I'm not even really sure why I wrote this, but here's a random one-shot with Crona from Soul Eater. I wrote this at 3 in the morning, so please excuse any OOC. Any reviews are appreciated, as long as you aren't rude about it. I obviously don't own Soul Eater.

I sat alone, in the dark of the room. Ragnarok kept hitting me, but I didn't react anymore. It was easier if I just dealt with it. The only problem was, I didn't know how to deal with it. He would hit me, and I would take the hit, but I didn't know how to deal with the way he acted. I just wanted to scream. I wanted to rip him apart and throw the pieces in different directions. I didn't want to feel that way. But I didn't want to be back here, either. I had escaped this place. I was worth more to Medusa now. I was useful. But she still kept me here.

As Ragnarok finished his ritual torture, the door swung open. Medusa stood in the light. She spoke softly, "A visitor came to see you earlier, Crona. A girl." I remained silent but looked up at her and waited for her to finish. "She wanted to ask if she could show you something. I, of course, told her no. She was quite mad. I think she might like you, Crona. I can't imagine why. You turned out useless," she spat. I swallowed and focused my faze on the ground. She turned and shut the door, leaving me in the dark once more. I crawled over to the corner and cried myself to sleep.

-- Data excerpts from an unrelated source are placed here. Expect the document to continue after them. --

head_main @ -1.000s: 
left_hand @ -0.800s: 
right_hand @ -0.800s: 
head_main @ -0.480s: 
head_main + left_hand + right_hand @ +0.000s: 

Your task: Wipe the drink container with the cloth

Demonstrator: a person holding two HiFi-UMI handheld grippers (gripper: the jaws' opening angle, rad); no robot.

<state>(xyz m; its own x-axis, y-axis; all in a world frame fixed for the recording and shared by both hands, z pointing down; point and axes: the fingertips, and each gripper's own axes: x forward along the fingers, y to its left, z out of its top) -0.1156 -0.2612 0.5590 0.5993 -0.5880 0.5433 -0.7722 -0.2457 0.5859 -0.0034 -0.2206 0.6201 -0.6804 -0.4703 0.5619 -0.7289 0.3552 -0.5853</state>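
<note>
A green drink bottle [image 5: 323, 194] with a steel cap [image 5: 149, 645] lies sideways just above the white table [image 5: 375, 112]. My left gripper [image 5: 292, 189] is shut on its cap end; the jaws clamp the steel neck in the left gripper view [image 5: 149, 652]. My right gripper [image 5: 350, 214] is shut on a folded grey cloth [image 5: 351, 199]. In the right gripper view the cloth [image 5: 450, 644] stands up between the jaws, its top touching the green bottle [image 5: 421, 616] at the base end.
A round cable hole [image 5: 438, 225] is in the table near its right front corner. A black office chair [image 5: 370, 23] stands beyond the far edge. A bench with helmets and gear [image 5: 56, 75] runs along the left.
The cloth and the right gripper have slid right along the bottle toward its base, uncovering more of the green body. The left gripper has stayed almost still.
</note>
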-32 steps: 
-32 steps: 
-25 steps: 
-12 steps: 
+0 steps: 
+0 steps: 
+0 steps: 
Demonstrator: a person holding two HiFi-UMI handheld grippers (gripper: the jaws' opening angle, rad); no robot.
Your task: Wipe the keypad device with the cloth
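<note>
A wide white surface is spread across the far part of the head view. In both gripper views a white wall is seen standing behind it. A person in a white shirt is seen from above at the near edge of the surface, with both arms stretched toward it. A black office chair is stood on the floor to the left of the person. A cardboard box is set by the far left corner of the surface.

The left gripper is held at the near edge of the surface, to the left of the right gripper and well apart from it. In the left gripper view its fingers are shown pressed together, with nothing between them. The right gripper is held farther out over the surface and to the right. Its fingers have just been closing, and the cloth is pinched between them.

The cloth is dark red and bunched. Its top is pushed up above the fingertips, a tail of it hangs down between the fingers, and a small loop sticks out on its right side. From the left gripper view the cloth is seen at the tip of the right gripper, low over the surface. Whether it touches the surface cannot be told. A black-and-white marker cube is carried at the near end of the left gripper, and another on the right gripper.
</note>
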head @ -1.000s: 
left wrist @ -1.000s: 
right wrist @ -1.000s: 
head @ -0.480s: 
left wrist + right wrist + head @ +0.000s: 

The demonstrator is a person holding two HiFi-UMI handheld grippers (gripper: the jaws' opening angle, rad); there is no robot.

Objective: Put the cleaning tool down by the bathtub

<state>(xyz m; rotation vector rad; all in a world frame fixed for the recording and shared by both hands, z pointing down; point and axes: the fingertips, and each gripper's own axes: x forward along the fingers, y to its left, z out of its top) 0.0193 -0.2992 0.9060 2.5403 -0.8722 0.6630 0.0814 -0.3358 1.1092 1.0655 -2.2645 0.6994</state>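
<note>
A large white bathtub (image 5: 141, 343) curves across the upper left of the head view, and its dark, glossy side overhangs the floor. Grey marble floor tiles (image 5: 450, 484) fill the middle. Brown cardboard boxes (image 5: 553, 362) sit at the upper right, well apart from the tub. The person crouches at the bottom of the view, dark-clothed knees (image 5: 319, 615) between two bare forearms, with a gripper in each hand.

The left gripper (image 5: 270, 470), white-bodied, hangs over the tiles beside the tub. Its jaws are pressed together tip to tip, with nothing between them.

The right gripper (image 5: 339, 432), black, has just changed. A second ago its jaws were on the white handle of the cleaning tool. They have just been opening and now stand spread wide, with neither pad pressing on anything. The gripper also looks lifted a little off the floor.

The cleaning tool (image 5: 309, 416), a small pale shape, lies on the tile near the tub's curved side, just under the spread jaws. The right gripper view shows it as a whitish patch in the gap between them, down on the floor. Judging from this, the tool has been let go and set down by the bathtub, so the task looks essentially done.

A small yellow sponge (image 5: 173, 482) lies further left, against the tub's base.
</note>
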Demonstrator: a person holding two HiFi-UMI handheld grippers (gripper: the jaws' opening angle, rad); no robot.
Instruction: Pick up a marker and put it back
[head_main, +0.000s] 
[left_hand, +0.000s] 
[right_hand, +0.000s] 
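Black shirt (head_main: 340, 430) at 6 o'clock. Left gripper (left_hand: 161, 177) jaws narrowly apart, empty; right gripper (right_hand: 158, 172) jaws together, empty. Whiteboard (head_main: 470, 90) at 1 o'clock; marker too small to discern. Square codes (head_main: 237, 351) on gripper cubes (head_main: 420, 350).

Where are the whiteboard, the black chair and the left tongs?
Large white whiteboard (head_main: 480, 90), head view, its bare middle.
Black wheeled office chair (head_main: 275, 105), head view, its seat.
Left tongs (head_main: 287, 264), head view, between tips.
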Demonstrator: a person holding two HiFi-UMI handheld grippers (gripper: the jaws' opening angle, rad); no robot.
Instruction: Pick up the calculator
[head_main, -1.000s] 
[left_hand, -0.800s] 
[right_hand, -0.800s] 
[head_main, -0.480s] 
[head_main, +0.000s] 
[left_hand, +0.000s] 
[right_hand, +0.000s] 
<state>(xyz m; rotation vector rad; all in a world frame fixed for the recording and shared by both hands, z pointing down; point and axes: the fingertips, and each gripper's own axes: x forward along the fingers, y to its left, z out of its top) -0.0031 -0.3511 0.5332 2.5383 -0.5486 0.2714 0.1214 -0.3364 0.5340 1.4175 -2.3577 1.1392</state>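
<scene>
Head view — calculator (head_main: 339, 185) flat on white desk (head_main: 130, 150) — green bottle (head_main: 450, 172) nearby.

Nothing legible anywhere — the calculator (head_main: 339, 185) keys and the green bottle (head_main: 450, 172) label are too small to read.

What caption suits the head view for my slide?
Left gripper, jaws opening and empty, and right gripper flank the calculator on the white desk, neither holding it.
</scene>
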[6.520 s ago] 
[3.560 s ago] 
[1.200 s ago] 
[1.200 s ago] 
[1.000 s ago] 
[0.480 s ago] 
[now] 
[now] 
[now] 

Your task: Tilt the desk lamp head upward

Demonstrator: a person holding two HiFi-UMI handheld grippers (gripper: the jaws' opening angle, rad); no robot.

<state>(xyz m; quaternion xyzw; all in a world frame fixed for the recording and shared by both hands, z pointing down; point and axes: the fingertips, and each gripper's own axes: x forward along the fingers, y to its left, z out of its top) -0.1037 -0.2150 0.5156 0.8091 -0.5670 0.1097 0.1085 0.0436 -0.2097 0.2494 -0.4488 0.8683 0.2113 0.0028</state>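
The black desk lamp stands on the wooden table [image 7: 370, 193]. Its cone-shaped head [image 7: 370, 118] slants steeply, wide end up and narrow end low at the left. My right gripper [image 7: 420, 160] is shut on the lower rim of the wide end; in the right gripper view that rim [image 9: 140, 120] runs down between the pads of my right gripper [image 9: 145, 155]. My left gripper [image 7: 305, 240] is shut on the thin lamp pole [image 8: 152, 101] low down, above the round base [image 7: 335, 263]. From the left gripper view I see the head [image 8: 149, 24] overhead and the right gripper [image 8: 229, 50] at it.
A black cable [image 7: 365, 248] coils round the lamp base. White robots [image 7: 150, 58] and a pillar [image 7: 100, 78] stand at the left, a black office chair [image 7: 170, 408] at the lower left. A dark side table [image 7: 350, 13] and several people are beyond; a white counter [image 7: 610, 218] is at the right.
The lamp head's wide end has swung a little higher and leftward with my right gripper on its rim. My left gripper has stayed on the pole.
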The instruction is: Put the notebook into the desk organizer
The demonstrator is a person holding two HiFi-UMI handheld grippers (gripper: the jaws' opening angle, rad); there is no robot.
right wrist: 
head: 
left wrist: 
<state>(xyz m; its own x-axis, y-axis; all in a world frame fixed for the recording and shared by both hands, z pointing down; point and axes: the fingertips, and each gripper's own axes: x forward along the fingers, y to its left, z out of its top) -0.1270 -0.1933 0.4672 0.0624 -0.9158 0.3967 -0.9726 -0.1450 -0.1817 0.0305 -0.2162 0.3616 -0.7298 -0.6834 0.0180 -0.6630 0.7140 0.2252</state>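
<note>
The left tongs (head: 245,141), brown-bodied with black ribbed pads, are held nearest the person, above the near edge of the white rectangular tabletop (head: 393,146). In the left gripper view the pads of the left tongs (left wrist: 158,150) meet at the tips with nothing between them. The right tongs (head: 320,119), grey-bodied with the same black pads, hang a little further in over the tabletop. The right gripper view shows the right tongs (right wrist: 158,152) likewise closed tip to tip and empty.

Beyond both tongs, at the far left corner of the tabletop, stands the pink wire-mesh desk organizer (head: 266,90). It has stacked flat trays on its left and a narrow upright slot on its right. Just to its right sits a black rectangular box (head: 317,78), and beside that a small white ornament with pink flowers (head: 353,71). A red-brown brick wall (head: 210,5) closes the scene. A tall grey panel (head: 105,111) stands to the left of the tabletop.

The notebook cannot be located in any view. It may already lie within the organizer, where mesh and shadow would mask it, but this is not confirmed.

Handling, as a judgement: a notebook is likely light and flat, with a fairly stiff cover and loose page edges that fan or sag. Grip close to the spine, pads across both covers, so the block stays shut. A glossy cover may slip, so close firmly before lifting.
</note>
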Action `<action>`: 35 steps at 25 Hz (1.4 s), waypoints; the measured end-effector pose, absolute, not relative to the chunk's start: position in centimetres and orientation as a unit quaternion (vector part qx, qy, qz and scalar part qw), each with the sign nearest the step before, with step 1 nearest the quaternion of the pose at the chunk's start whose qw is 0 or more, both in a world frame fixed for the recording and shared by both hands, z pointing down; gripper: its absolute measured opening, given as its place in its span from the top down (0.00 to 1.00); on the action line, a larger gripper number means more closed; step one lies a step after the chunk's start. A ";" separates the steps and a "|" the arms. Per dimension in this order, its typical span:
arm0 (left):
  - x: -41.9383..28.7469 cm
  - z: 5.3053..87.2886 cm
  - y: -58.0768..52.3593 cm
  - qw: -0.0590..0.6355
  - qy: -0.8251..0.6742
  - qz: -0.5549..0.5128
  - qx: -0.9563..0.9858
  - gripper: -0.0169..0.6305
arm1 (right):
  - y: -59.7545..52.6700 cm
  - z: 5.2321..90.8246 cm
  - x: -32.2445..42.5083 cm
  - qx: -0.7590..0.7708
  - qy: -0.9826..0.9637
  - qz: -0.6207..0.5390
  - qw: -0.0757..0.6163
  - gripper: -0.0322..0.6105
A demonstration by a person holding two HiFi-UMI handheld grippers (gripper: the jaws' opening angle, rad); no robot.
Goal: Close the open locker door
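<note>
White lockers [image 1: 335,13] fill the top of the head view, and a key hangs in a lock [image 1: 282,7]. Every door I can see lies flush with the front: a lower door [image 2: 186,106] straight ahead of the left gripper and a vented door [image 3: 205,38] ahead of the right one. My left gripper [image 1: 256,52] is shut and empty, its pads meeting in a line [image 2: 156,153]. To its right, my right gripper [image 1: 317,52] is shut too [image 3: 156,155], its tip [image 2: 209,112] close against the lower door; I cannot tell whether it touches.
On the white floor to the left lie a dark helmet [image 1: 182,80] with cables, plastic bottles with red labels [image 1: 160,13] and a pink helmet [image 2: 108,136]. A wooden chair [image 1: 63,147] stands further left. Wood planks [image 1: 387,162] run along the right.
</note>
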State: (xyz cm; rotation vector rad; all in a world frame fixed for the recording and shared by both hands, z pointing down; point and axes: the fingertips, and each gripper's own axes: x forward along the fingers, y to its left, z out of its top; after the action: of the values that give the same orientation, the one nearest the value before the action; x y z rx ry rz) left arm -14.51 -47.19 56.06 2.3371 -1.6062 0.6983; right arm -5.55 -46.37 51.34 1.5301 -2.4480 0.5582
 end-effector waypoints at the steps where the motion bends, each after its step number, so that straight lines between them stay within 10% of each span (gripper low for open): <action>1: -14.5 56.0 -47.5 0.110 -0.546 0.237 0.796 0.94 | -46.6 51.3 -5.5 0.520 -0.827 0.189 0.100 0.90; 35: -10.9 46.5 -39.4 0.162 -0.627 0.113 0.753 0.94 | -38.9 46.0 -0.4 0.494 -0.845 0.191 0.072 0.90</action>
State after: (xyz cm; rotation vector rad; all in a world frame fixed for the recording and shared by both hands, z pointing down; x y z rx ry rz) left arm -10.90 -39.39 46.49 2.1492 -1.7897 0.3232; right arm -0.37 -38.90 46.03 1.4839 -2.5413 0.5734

When I woke up, I felt warm. It was a strange feeling, but I liked it, so I stayed where I was and kept my eyes closed. I wasn't folded on top of myself anymore and was instead laying against the wall with my legs straight out in front of me. Ragnarok was nowhere to be heard, and I allowed a small smile to cross my lips. I heard a voice to my side, "Crona? Are you up?"

The voice was gentle, but it startled me. I jumped up and stared at the source of the voice. It was a girl from the DWMA. I didn't know her very well, but I had seen her around Death City. Her name was Joyce, but people called her Joy. She wore a long navy blue dress that matched her eyes and her silver hair was tied back in a simple ponytail. I shrank inward and put one hand on the opposite arm.

"Don't be scared," she reassured me. Her voice calmed me a little, but I was still nervous. "It's alright, I won't hurt you." She stood, but didn't come any closer like most people would have. "I don't know if you know me, but I'm Joyce. You can call me Joy, if you want. I'm here to help you, Crona."

"I don't know how to deal with you." The words came out as a reflex before I really had time to think about them. She chuckled and held out a hand.

"It's okay. Here, take my hand."

"I don't know how to deal with this. I can't deal with girls. I can't deal with them at all." My head dropped and I stared at my foot, which was shifted back and forth on the tile floor.

"Crona, I know how Medusa treats you, and I know how it feels. My dad never treated me the right way either, and I know it doesn't feel that great. I know how it feels to have black blood coursing through your veins." My head snapped up and I stared at her, not sure what to feel. I straightened my posture and stared at her extended hand. I wanted to take it, but I was scared. I wanted a friend, but I didn't think I would be able to deal with anything but this room. This was really the only place I had to call home.

"I don't know," I sobbed, burying my face in my hands. There, in the middle of the room in front of the only other person I knew, I cried. The tears streamed down my face and I didn't think they would ever stop. All I could do was sob and shudder uncontrollably. I felt a pair of arms wrap around my waist and pull me into a hug. I tensed and my sobs quieted, feeling suddenly more comfortable than I had ever felt before.

I felt the same warmth as before and I realized what it truly was. It was the warmth of her soul wavelength, resonating comfort and understanding. It covered me, and I fell the rest of the way into her arms. I muttered her name without realizing it and she pulled back slowly. I didn't stop her and she stood in front of me, trying to gauge how I was feeling. She smiled and I smiled back slightly. I tested out her name again, "Joy." The word felt foreign when I said it, but I could get used to it.

I shyly held out my hand and she took it, face breaking into a wide grin. She chuckled and I smiled again. She took a step forward and I tensed again, but only out of habit. In one swift motion, she wrapped her arms around my neck and pulled me into a kiss. My eyes widened, but I didn't pull away. She pulled back and held my hands. I stood and stared with a dumbfounded expression on my face. "Come on, let's get you out of here. You can stay at my place." She started to walk to the door.

"Wait." I searched for the words I wanted to use next, but I couldn't think of any that would avoid sounding unintelligible. I started to stutter, "C-c-c-ca-can y-you do t-that ag-again?" She cocked her to the side for a minute, but she soon understood. She strode confidently over to me and took my hands in hers once more. She slowly leaned in and gently pressed her lips to mine again. This time, I leaned into the kiss. The world disappeared and my problems dissolved. I was finally free.